### [Activity]
Look below for the line containing "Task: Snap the". Reproduce it and every line after it exactly, and nothing more.

○ ○ ○

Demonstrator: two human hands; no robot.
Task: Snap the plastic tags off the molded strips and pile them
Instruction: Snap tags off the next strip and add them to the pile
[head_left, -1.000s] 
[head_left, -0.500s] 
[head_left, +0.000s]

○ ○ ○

### [Response]
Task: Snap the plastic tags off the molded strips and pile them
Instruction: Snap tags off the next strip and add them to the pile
[head_left, -1.000s] 
[head_left, -0.500s] 
[head_left, +0.000s]

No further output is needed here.